#### [What is being asked]
The answer is a single figure: how many lines below contain the word "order".
----- Given information -----
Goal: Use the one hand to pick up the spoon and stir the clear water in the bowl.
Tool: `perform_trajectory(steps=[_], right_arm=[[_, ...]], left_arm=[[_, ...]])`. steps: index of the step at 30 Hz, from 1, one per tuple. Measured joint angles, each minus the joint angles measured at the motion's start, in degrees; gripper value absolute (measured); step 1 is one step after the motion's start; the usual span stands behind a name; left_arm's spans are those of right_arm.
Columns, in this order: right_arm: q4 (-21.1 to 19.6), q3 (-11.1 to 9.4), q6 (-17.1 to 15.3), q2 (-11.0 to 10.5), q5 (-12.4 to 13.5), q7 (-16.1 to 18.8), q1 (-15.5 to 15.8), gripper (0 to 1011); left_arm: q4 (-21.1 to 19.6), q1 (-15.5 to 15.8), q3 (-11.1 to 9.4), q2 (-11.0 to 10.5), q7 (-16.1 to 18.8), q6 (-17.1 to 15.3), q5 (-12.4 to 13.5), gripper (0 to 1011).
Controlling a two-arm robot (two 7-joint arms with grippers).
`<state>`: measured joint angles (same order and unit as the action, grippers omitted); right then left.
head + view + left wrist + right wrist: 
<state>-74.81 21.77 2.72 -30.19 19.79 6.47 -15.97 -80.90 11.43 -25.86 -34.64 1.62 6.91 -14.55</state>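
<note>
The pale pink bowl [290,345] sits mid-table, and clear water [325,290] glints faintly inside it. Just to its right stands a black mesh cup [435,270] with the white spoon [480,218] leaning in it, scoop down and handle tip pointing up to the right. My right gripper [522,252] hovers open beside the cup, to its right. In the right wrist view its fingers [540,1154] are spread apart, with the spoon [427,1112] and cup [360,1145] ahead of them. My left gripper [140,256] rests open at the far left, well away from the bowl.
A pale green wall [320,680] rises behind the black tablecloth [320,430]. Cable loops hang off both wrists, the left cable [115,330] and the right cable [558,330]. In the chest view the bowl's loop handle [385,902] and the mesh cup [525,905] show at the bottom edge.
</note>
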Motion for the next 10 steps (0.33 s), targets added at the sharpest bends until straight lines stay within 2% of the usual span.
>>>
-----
#### [Answer]
2